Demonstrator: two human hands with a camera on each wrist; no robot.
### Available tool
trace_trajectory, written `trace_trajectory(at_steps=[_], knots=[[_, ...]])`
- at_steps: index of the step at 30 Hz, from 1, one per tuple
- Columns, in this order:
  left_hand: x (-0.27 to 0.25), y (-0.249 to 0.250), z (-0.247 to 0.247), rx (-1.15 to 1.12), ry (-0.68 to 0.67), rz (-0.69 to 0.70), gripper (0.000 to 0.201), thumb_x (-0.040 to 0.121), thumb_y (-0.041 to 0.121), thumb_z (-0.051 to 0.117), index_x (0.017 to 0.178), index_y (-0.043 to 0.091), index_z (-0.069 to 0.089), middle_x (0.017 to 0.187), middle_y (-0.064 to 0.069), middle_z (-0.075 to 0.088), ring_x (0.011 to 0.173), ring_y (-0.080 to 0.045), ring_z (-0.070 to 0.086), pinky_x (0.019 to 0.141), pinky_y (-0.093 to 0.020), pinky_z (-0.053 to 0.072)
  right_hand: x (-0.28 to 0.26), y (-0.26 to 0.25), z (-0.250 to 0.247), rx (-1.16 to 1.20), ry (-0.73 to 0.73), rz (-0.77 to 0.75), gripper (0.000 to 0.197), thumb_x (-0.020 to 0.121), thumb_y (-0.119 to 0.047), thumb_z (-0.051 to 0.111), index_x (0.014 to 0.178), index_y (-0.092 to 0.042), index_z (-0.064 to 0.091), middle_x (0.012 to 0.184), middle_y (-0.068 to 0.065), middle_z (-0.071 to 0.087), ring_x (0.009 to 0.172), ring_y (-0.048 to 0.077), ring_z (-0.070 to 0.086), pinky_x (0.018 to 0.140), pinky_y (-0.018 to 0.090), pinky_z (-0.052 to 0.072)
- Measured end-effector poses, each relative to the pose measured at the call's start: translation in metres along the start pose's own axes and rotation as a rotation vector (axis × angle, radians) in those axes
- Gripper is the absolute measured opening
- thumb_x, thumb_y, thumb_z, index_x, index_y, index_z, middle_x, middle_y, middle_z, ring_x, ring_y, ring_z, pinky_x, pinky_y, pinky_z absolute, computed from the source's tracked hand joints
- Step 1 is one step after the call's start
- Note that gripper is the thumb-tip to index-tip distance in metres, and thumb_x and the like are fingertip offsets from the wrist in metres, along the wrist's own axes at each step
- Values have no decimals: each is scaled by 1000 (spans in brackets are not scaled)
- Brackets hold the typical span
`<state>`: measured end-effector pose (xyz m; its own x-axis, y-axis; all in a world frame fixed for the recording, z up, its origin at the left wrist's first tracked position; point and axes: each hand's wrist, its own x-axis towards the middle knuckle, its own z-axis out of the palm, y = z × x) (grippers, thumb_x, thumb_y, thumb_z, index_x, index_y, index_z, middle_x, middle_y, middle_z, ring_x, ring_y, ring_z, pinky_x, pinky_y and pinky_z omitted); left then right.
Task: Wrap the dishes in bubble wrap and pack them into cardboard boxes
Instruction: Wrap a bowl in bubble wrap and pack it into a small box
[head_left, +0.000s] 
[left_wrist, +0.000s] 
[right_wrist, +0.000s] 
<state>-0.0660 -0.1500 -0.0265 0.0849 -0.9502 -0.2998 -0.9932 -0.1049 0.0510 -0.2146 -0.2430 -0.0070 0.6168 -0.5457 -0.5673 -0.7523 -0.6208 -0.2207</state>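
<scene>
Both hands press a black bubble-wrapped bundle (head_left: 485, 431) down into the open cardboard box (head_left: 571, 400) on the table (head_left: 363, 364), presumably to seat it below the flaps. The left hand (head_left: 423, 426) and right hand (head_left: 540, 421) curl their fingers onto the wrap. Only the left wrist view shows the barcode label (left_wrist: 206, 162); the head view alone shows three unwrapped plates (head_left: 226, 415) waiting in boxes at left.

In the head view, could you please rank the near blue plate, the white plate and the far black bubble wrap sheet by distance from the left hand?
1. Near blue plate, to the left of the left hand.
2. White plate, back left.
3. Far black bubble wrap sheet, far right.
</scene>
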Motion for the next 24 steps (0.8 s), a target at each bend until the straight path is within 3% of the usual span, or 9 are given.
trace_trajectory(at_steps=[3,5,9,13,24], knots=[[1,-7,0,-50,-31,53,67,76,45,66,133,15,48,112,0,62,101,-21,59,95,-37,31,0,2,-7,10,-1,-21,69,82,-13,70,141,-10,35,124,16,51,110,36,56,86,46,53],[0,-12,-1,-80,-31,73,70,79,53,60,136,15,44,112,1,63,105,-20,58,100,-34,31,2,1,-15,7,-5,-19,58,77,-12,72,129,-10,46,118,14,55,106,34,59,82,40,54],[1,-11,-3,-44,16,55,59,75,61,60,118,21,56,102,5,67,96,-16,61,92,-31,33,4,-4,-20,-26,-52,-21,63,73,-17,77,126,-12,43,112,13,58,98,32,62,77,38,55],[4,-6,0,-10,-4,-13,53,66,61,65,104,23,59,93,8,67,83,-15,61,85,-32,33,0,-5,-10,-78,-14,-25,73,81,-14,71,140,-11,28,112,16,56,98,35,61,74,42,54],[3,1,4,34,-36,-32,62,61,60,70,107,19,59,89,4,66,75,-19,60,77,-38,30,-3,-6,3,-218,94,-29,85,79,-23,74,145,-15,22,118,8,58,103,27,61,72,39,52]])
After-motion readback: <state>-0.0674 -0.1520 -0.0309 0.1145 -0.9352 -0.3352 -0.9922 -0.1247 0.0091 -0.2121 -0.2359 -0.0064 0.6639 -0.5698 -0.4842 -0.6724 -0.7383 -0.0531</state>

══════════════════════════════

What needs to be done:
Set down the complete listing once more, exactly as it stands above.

Written answer:
Demonstrator: two human hands with a camera on each wrist; no robot.
### Available tool
trace_trajectory, written `trace_trajectory(at_steps=[_], knots=[[_, ...]])`
- at_steps: index of the step at 30 Hz, from 1, one per tuple
- Columns, in this order:
  left_hand: x (-0.27 to 0.25), y (-0.249 to 0.250), z (-0.247 to 0.247), rx (-1.15 to 1.12), ry (-0.68 to 0.67), rz (-0.69 to 0.70), gripper (0.000 to 0.201), thumb_x (-0.040 to 0.121), thumb_y (-0.041 to 0.121), thumb_z (-0.051 to 0.117), index_x (0.017 to 0.178), index_y (-0.043 to 0.091), index_z (-0.069 to 0.089), middle_x (0.017 to 0.187), middle_y (-0.064 to 0.069), middle_z (-0.075 to 0.088), ring_x (0.011 to 0.173), ring_y (-0.080 to 0.045), ring_z (-0.070 to 0.086), pinky_x (0.019 to 0.141), pinky_y (-0.093 to 0.020), pinky_z (-0.053 to 0.072)
  right_hand: x (-0.28 to 0.26), y (-0.26 to 0.25), z (-0.250 to 0.247), rx (-1.16 to 1.20), ry (-0.73 to 0.73), rz (-0.77 to 0.75), gripper (0.000 to 0.197), thumb_x (-0.020 to 0.121), thumb_y (-0.119 to 0.047), thumb_z (-0.051 to 0.111), index_x (0.014 to 0.178), index_y (-0.092 to 0.042), index_z (-0.064 to 0.091), middle_x (0.012 to 0.184), middle_y (-0.068 to 0.065), middle_z (-0.071 to 0.087), ring_x (0.009 to 0.172), ring_y (-0.048 to 0.077), ring_z (-0.070 to 0.086), pinky_x (0.018 to 0.140), pinky_y (-0.018 to 0.090), pinky_z (-0.052 to 0.072)
- Measured end-effector poses, each relative to the pose measured at the call's start: translation in metres along the start pose's own axes and rotation as a rotation vector (axis × angle, radians) in those axes
- Gripper is the absolute measured opening
- thumb_x, thumb_y, thumb_z, index_x, index_y, index_z, middle_x, middle_y, middle_z, ring_x, ring_y, ring_z, pinky_x, pinky_y, pinky_z absolute, computed from the source's tracked hand joints
- Step 1 is one step after the call's start
- Note that gripper is the thumb-tip to index-tip distance in metres, and thumb_x and the like are fingertip offsets from the wrist in metres, along the wrist's own axes at each step
- Values have no decimals: each is scaled by 1000 (spans in brackets are not scaled)
- Brackets hold the typical span
`<state>`: measured end-effector pose (xyz m; its own x-axis, y-axis; all in a world frame fixed for the recording, z up, its origin at the left wrist's first tracked position; point and axes: each hand's wrist, its own x-axis towards the middle knuckle, its own z-axis out of the palm, y = z × x) (grippers, thumb_x, thumb_y, thumb_z, index_x, index_y, index_z, middle_x, middle_y, middle_z, ring_x, ring_y, ring_z, pinky_x, pinky_y and pinky_z omitted); left then right.
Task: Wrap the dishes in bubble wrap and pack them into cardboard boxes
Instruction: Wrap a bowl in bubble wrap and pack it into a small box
[head_left, +0.000s] 
[left_wrist, +0.000s] 
[right_wrist, +0.000s] 
<state>-0.0660 -0.1500 -0.0265 0.0849 -0.9502 -0.2998 -0.9932 -0.1049 0.0510 -0.2146 -0.2430 -0.0070 0.6168 -0.5457 -0.5673 -0.7523 -0.6208 -0.2207</state>
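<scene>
Both hands press a black bubble-wrapped bundle (head_left: 485, 431) down into the open cardboard box (head_left: 571, 400) on the table (head_left: 363, 364), presumably to seat it below the flaps. The left hand (head_left: 423, 426) and right hand (head_left: 540, 421) curl their fingers onto the wrap. Only the left wrist view shows the barcode label (left_wrist: 206, 162); the head view alone shows three unwrapped plates (head_left: 226, 415) waiting in boxes at left.

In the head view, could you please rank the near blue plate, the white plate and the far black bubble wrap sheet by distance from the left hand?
1. Near blue plate, to the left of the left hand.
2. White plate, back left.
3. Far black bubble wrap sheet, far right.
</scene>
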Motion for the next 24 steps (0.8 s), a target at each bend until the straight path is within 3% of the usual span, or 9 are given.
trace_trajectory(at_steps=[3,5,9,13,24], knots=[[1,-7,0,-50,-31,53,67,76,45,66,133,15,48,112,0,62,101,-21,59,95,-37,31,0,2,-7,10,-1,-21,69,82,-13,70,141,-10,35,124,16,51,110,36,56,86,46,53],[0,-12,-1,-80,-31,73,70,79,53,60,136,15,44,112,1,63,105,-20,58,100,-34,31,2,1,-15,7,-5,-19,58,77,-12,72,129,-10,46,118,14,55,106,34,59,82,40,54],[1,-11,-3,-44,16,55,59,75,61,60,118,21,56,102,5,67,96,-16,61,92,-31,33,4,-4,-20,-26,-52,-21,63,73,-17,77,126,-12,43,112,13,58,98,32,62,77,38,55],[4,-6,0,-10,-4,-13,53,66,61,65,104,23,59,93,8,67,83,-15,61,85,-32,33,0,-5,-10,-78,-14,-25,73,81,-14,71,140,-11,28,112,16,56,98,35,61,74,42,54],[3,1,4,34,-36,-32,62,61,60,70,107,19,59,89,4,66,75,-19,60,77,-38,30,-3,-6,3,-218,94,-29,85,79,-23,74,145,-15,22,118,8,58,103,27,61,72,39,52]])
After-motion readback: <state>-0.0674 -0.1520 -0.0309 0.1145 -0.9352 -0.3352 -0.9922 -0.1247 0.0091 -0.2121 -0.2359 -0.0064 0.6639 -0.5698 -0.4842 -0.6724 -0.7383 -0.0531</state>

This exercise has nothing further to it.